Tuesday 14 June 2022

Castlefield the story Part Three ................. more stories of houses

The existing street plans still show a warren of small streets off Liverpool Road, which were filled with similar small houses to those of Southern Street. Some disappeared when the station complex was enlarged in the 1850s.


But to get an idea of the compact nature of these streets, you just have to visit the area behind Deansgate Station. In a small area which still keeps the original place names of Commercial Street, Jordan Street and Omgea Place, the 1853 Sanitary report records two hundred people living there in what is now a small car park. It was still possible in the mid 1980s to see the levelled walls of the buildings at ground level.

Chorlton-upon-Medlock which also neighbours Castlefield and includes Little Ireland, had a population in 1851 of 35,546 squeezed into 6,951 houses.
The high numbers of people who were buried in the St John’s graveyard can further attest this density of living in Castlefield. Between 1848-51 the burial records show 457 deaths, which is matched by an inscription, which reports that 22,000 lie in the park. Similar data comes from Angel Meadow where 44,000 people were buried between 1789-1816.

The area developed quickly. In the 1790s there are a few houses centred around Bridgewater Street and Deansgate and apart from a few factories most of the land was open fields. By 1831 the area has been completely built up. Residential and commercial properties spread out across and down Liverpool Road, which now ran all the way down to Water Street.

This mirrors what was going on across the city in the same period. What had been a small town of about 9,000 people in 1700 had become a city of 90,000 by 1800, reaching 135,000 by 1821 and 252,000 twenty years later. Chorlton-upon-Medlock which covers the area along Oxford Road from All Saints up towards Deansgate grew as quickly. Here the population went up from 20,569 to 35,546 between 1831-51.

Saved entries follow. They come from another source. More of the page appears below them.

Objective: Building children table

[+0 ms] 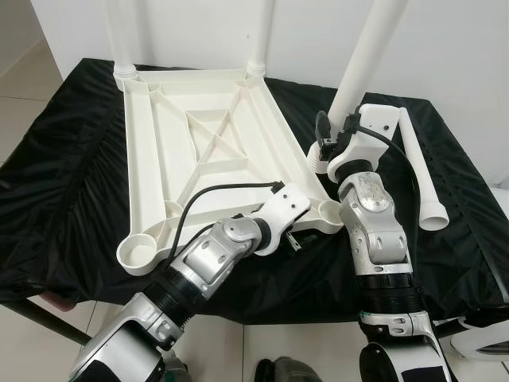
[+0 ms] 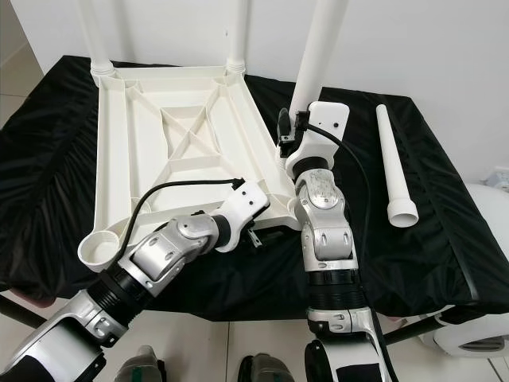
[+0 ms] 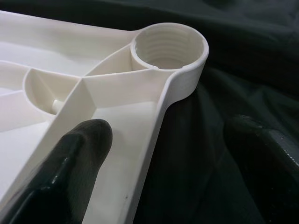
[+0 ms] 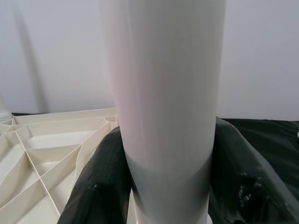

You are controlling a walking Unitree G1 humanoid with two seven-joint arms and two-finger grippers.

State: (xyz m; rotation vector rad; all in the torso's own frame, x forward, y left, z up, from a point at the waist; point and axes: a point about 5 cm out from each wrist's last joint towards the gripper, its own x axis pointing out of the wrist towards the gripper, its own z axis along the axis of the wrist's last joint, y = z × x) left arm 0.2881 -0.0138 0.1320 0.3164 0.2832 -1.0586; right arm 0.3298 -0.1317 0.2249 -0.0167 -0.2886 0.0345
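My right gripper [image 4: 168, 186] pinches the tall white plastic tube leg [image 1: 367, 60] low down, just above where it meets the near-right corner socket of the upturned white ribbed plastic tabletop [image 1: 208, 151] lying on the black cloth-covered table [image 1: 64, 183]. My left gripper [image 3: 177, 154] is spread, one finger [image 3: 70, 163] on the tabletop's inside, the other outside the rim, straddling the edge by an empty threaded socket [image 3: 169, 46]. The plastic looks light, stiff and smooth, so I judge the leg could slip while turning; gripping near its base seems best. A loose white leg [image 1: 421, 171] lies at three o'clock, two fitted legs [image 1: 126, 36] stand at eleven and twelve.
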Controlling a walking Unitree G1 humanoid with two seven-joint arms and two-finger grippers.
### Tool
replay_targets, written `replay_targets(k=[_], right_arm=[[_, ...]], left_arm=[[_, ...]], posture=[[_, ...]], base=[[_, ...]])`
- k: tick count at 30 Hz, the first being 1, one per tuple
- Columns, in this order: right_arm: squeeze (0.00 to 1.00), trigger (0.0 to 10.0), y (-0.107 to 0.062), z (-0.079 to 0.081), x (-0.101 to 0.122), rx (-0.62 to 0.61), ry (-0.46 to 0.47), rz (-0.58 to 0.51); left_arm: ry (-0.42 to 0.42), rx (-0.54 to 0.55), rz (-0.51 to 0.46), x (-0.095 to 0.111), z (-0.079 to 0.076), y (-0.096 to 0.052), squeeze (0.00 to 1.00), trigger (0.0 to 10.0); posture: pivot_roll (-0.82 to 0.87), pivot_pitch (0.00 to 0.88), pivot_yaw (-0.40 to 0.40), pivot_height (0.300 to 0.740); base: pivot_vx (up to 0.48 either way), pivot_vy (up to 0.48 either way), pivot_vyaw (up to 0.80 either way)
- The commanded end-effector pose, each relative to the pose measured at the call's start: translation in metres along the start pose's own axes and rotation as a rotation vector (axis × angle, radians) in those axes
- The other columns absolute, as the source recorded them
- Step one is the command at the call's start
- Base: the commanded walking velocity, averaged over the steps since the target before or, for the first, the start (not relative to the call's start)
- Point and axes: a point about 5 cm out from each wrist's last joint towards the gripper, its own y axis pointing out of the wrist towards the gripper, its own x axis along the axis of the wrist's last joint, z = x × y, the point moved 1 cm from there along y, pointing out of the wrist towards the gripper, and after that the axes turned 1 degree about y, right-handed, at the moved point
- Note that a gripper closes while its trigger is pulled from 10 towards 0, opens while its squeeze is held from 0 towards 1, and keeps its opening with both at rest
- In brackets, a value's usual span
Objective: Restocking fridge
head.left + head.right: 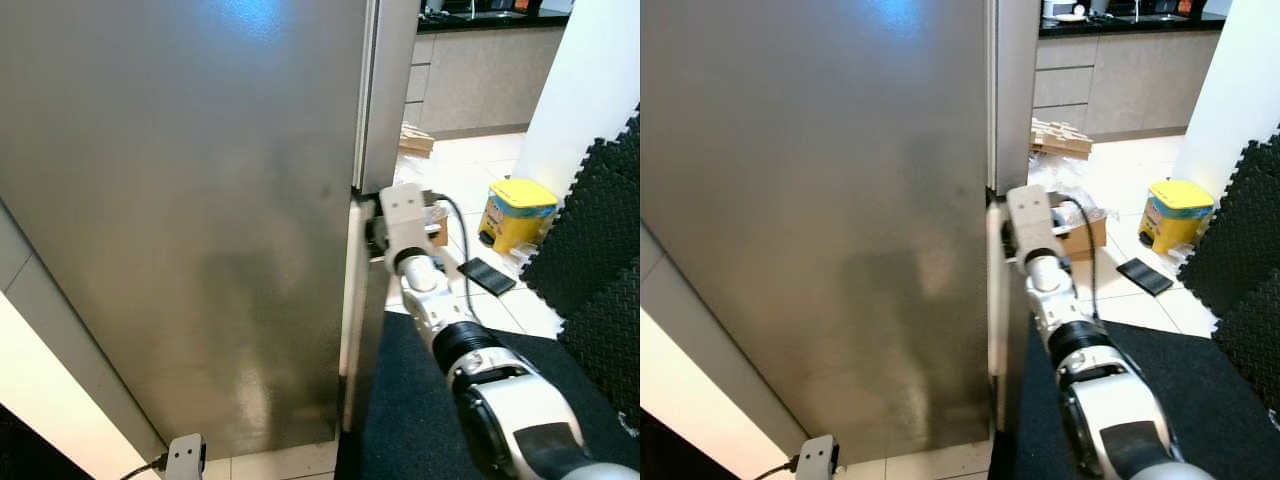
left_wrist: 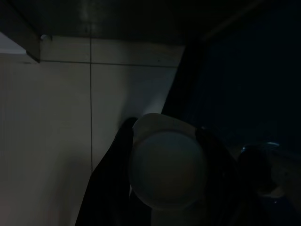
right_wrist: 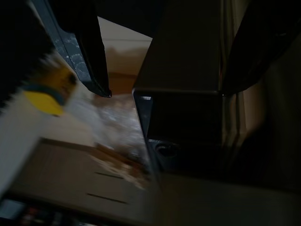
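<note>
Where fridge door (image 1: 200, 220) ends, right gripper (image 3: 164, 89) straddling edge

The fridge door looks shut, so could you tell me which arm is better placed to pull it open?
Probably the right. The right gripper is at the fridge door edge, its fingers straddling it. The left gripper hangs low, holding a pale round object.

I cannot see my right gripper (image 1: 372, 232) fingertips; they sit behind the fridge door (image 1: 200, 220) edge. The yellow tub (image 3: 44, 92) is blurred in the right wrist view (the left wrist view is very dark).
</note>
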Motion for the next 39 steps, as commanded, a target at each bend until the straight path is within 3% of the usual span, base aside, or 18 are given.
replay_targets(k=[1,12,19,22,24,25,27,29,30,31,32,34,36,37,39], right_arm=[[0.00,10.0,-0.006,-0.003,-0.029,-0.019,-0.003,0.118],[0.00,10.0,-0.009,-0.001,-0.037,-0.008,-0.011,0.134],[0.00,10.0,-0.027,-0.012,-0.086,-0.016,-0.062,0.268],[0.00,10.0,-0.032,-0.014,-0.097,-0.012,-0.079,0.301],[0.00,10.0,-0.049,-0.019,-0.128,0.014,-0.120,0.398],[0.00,10.0,-0.049,-0.019,-0.128,0.014,-0.120,0.398],[0.00,10.0,-0.075,-0.024,-0.165,0.047,-0.157,0.514],[0.00,10.0,-0.075,-0.024,-0.165,0.047,-0.157,0.514],[0.00,10.0,-0.109,-0.032,-0.205,0.071,-0.196,0.658],[0.00,10.0,-0.109,-0.032,-0.205,0.071,-0.196,0.658],[0.00,10.0,-0.125,-0.036,-0.220,0.080,-0.215,0.718],[0.00,10.0,-0.125,-0.036,-0.220,0.080,-0.215,0.718],[0.00,10.0,-0.165,-0.044,-0.253,0.114,-0.240,0.858],[0.00,10.0,-0.165,-0.044,-0.253,0.114,-0.240,0.858],[0.00,10.0,-0.202,-0.047,-0.276,0.175,-0.261,0.976]], left_arm=[[-0.001,-0.016,0.052,-0.010,-0.002,-0.001,0.00,10.0],[0.002,-0.016,0.055,-0.010,-0.001,-0.001,0.00,10.0],[0.002,-0.015,0.052,-0.009,-0.002,-0.001,0.00,10.0],[0.002,-0.014,0.052,-0.009,-0.002,-0.001,0.00,10.0],[0.004,-0.014,0.053,-0.009,-0.002,-0.001,0.00,10.0],[0.004,-0.014,0.053,-0.009,-0.002,-0.001,0.00,10.0],[0.005,-0.013,0.051,-0.009,-0.002,0.000,0.00,10.0],[0.005,-0.013,0.051,-0.009,-0.002,0.000,0.00,10.0],[0.003,-0.011,0.043,-0.006,-0.003,0.000,0.00,10.0],[0.003,-0.011,0.043,-0.006,-0.003,0.000,0.00,10.0],[0.002,-0.010,0.040,-0.004,-0.002,0.001,0.00,10.0],[0.002,-0.010,0.040,-0.004,-0.002,0.001,0.00,10.0],[0.000,-0.003,0.035,-0.003,-0.002,0.001,0.00,10.0],[0.000,-0.003,0.035,-0.003,-0.002,0.001,0.00,10.0],[-0.001,0.005,0.032,-0.001,-0.001,0.001,0.00,10.0]], posture=[[-0.05,0.006,0.003,0.740],[-0.05,0.005,0.004,0.740],[-0.05,0.002,0.002,0.740],[-0.05,0.002,0.002,0.740],[-0.05,0.000,0.004,0.740],[-0.05,0.000,0.004,0.740],[-0.05,0.000,0.003,0.740],[-0.05,0.000,0.003,0.740],[-0.04,0.000,-0.001,0.740],[-0.04,0.000,-0.001,0.740],[-0.04,0.000,-0.001,0.740],[-0.04,0.000,-0.001,0.740],[-0.04,0.000,-0.004,0.740],[-0.04,0.000,-0.004,0.740],[-0.05,0.000,-0.005,0.740]], base=[[0.000,0.000,0.00],[0.000,0.000,0.00],[0.000,0.000,0.00],[0.000,0.000,0.00],[0.000,0.000,0.00],[0.000,0.000,0.00],[0.000,0.000,0.00],[0.000,0.000,0.00],[0.000,0.000,0.00],[0.000,0.000,0.00],[0.000,0.000,0.00],[0.000,0.000,0.00],[0.000,0.000,0.00],[0.000,0.000,0.00],[0.000,0.000,-0.25]])
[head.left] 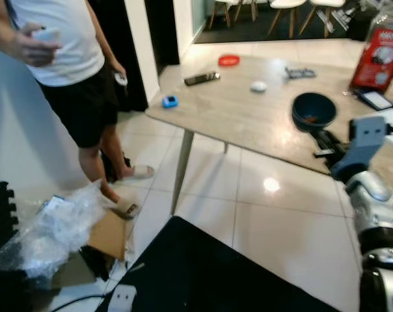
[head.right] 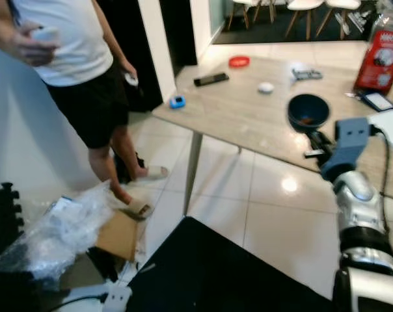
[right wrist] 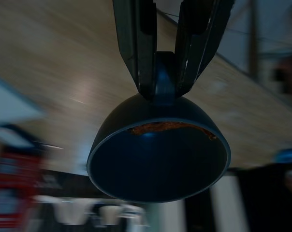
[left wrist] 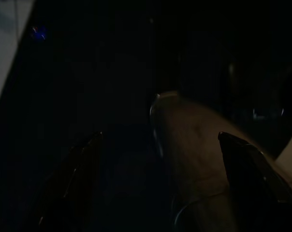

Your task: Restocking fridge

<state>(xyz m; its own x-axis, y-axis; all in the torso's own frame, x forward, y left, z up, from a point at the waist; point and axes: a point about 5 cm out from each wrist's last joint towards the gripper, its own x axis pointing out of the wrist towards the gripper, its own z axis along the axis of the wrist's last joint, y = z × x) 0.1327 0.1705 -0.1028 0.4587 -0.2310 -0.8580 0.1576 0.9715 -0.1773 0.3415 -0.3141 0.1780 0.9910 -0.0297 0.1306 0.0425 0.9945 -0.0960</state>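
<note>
My right gripper (head.left: 326, 144) is shut on the edge of a dark blue bowl (head.left: 313, 110), holding it just over the near edge of the light wooden table (head.left: 235, 110). In the right wrist view the two black fingers (right wrist: 136, 48) pinch the bowl (right wrist: 158, 154), which is tipped so its inside shows an orange-brown smear. In the very dark left wrist view my left gripper (left wrist: 165, 179) has its fingers apart, with a dim tan shape behind them.
A person (head.left: 73, 65) stands at the left holding a phone. The table holds a red-labelled jar (head.left: 382, 55), a remote (head.left: 202, 78), a red lid (head.left: 228, 60) and small items. Crumpled plastic (head.left: 53, 227) and cardboard (head.left: 108, 234) lie on the tiled floor. A black surface (head.left: 203, 273) is close in front.
</note>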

Much of the population growth was from outside the City with people seeking work in the new factories. The census for 1851 shows that the John Street complex had 118 people living in 14 back to back houses with 37% listed as being born in Ireland. Not far from Castlefield was Little Ireland. Of course it can be misleading to draw generalisations from such limited data. In 1851 in Southern Street only one of the 81 people listed came from Ireland, and 51 were born in Manchester. (60%)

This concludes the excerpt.